[Stored items]
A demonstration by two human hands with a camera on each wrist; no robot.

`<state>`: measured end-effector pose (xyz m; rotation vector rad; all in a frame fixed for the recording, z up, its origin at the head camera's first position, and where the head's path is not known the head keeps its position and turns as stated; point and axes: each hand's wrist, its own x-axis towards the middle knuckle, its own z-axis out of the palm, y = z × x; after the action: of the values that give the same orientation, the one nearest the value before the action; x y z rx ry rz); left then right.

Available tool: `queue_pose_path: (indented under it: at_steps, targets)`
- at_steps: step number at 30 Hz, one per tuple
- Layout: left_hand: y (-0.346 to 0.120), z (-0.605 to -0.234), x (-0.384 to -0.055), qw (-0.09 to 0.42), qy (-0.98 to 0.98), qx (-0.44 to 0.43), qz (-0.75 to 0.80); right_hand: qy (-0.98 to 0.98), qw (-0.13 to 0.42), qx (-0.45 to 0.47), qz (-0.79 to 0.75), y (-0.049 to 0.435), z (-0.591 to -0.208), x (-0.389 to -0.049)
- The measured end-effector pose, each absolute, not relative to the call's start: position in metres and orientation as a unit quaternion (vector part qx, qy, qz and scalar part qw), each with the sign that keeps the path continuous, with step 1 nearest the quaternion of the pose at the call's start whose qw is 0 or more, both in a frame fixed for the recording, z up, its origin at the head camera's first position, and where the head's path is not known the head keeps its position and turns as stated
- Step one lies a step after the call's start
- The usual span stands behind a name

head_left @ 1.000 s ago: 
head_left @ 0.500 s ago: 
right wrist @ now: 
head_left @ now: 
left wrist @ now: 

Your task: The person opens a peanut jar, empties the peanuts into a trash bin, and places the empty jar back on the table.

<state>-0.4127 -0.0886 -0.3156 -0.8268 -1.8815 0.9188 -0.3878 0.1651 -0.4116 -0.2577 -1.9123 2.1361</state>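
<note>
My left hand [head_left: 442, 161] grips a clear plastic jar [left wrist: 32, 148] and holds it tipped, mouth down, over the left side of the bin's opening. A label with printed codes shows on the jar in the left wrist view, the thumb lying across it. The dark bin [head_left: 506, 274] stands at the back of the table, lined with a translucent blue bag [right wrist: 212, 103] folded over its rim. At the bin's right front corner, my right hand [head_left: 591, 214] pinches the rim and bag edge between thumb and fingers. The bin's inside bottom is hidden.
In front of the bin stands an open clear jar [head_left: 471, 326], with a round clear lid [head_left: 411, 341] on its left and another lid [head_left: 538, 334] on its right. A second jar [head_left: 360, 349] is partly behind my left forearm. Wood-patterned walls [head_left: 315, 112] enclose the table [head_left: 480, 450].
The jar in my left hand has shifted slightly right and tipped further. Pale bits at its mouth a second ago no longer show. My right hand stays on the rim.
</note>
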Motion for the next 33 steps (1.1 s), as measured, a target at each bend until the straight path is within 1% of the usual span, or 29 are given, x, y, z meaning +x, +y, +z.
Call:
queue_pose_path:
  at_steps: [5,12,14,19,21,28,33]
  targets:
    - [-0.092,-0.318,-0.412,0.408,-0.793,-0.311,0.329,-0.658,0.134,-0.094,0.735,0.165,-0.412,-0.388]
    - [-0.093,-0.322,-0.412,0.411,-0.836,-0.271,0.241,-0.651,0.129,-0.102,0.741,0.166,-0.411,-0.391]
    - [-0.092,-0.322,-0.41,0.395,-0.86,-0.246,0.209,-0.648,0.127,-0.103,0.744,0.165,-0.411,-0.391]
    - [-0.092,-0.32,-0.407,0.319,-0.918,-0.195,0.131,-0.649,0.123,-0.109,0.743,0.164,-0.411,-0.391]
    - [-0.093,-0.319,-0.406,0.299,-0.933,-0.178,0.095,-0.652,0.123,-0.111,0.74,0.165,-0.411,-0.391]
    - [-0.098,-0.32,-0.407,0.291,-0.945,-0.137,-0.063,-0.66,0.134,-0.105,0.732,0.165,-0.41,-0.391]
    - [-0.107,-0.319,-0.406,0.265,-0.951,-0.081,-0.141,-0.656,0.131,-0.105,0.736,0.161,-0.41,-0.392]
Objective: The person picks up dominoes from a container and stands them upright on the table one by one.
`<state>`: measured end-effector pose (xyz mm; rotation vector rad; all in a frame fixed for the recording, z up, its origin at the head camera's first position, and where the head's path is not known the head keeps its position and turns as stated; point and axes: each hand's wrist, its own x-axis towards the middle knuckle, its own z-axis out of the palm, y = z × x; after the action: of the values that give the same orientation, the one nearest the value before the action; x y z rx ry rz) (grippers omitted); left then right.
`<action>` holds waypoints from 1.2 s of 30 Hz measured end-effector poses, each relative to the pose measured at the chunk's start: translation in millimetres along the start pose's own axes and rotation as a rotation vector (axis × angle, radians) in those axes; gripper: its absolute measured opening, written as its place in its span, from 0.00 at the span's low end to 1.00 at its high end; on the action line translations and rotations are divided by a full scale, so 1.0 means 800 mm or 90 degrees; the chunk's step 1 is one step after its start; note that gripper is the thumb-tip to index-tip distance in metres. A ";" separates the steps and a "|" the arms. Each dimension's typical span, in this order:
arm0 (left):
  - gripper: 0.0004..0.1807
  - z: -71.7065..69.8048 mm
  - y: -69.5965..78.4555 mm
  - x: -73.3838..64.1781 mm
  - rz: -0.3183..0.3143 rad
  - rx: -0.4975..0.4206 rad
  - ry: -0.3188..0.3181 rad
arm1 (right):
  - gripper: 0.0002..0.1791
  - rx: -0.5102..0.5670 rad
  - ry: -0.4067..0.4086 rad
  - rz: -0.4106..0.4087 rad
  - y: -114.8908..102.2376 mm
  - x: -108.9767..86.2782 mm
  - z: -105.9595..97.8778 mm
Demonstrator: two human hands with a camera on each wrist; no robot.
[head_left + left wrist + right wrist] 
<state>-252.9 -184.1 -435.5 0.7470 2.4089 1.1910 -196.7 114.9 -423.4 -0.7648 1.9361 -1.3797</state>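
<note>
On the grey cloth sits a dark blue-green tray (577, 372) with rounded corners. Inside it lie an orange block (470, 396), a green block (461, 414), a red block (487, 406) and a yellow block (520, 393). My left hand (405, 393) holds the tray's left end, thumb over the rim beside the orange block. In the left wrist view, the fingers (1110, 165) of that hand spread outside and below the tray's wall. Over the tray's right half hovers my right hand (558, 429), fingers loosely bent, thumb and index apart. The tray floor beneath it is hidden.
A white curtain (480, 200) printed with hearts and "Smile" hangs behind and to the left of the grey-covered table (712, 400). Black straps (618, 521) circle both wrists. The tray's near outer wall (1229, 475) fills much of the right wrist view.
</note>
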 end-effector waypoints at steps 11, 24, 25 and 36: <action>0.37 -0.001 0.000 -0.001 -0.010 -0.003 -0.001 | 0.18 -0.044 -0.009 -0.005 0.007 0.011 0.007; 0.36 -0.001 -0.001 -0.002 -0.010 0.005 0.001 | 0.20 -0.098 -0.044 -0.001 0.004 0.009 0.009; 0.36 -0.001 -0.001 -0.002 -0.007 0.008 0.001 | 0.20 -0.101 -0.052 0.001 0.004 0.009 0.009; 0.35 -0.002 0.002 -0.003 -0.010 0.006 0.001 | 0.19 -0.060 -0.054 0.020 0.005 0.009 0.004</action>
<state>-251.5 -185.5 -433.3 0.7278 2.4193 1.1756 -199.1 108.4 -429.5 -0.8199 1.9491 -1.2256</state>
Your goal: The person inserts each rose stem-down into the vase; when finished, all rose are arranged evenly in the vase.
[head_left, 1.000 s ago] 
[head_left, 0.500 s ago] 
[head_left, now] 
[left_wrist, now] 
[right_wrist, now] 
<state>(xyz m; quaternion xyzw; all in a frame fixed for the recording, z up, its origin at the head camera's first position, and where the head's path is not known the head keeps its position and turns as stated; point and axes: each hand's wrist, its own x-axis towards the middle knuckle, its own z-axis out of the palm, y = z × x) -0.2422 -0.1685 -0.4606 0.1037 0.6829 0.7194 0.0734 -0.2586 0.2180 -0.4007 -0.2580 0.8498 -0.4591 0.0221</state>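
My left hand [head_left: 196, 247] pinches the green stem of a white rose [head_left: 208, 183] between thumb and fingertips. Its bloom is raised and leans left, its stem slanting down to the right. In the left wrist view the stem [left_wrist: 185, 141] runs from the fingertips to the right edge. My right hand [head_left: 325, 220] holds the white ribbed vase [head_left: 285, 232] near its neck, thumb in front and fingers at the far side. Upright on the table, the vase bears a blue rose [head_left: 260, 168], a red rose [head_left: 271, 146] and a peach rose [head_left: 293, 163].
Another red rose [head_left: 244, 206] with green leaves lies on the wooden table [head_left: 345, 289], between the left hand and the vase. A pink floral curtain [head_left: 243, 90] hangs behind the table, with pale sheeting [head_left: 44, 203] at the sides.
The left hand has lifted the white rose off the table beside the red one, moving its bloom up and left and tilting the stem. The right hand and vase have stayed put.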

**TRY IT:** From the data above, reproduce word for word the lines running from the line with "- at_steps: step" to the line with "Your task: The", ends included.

**RESPONSE:**
- at_steps: step number at 30 Hz, one per tuple
- Layout: left_hand: y (-0.346 to 0.120), z (-0.605 to -0.234), x (-0.384 to -0.055), qw (-0.09 to 0.42), qy (-0.98 to 0.98), qx (-0.44 to 0.43), qz (-0.75 to 0.80); right_hand: qy (-0.98 to 0.98), qw (-0.13 to 0.42), qx (-0.45 to 0.47), qz (-0.79 to 0.75), y (-0.049 to 0.435), z (-0.591 to -0.208), x (-0.389 to -0.049)
- The measured end-effector pose, each absolute, not relative to the call's start: position in metres and orientation as a unit quaternion (vector part qx, qy, qz and scalar part qw), each with the sign that keeps the path continuous, with step 1 nearest the quaternion of the pose at the call's start whose qw is 0 or more, both in a frame fixed for the recording, z up, its origin at the head camera's first position, and where the head's path is not known the head keeps its position and turns as stated
- Step one lies a step after the call's start
- The usual span stands behind a name

head_left @ 1.000 s ago: 
head_left @ 0.500 s ago: 
right wrist @ now: 
head_left @ now: 
left wrist @ now: 

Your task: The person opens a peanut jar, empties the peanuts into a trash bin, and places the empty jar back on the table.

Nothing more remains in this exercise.